PROBLEM: Every entry that appears below is to be output exactly.

(Saved entries)

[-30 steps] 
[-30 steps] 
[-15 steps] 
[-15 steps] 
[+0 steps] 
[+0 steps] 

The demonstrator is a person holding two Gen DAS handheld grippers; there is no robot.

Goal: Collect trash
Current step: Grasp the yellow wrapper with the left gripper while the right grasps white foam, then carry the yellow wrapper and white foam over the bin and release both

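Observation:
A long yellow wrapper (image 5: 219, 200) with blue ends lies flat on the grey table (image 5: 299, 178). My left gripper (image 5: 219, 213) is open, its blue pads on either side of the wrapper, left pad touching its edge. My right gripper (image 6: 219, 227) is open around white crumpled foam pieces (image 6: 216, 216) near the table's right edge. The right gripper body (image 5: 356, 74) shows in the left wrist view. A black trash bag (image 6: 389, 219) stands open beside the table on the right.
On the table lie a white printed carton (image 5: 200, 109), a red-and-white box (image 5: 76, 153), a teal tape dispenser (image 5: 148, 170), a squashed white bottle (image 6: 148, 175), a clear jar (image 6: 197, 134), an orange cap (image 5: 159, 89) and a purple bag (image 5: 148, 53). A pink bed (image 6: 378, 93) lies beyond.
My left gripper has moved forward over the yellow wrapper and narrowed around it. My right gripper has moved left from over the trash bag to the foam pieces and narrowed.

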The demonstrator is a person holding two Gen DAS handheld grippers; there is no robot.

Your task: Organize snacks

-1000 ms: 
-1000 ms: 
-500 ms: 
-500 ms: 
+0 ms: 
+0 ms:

REPLY TO THE TASK:
[-30 steps] 
[-30 steps] 
[-15 steps] 
[-15 steps] 
[+0 steps] 
[+0 steps] 

The demonstrator is a person holding two Gen DAS handheld grippers; there is no robot.

Goal: Collect trash
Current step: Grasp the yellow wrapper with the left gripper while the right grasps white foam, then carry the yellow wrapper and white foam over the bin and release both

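Observation:
A long yellow wrapper (image 5: 219, 200) with blue ends lies flat on the grey table (image 5: 299, 178). My left gripper (image 5: 219, 213) is open, its blue pads on either side of the wrapper, left pad touching its edge. My right gripper (image 6: 219, 227) is open around white crumpled foam pieces (image 6: 216, 216) near the table's right edge. The right gripper body (image 5: 356, 74) shows in the left wrist view. A black trash bag (image 6: 389, 219) stands open beside the table on the right.
On the table lie a white printed carton (image 5: 200, 109), a red-and-white box (image 5: 76, 153), a teal tape dispenser (image 5: 148, 170), a squashed white bottle (image 6: 148, 175), a clear jar (image 6: 197, 134), an orange cap (image 5: 159, 89) and a purple bag (image 5: 148, 53). A pink bed (image 6: 378, 93) lies beyond.
My left gripper has moved forward over the yellow wrapper and narrowed around it. My right gripper has moved left from over the trash bag to the foam pieces and narrowed.
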
The demonstrator is a person holding two Gen DAS handheld grippers; there is no robot.

Your task: Organize snacks

-1000 ms: 
-1000 ms: 
-500 ms: 
-500 ms: 
+0 ms: 
+0 ms:

Nothing else belongs to this answer.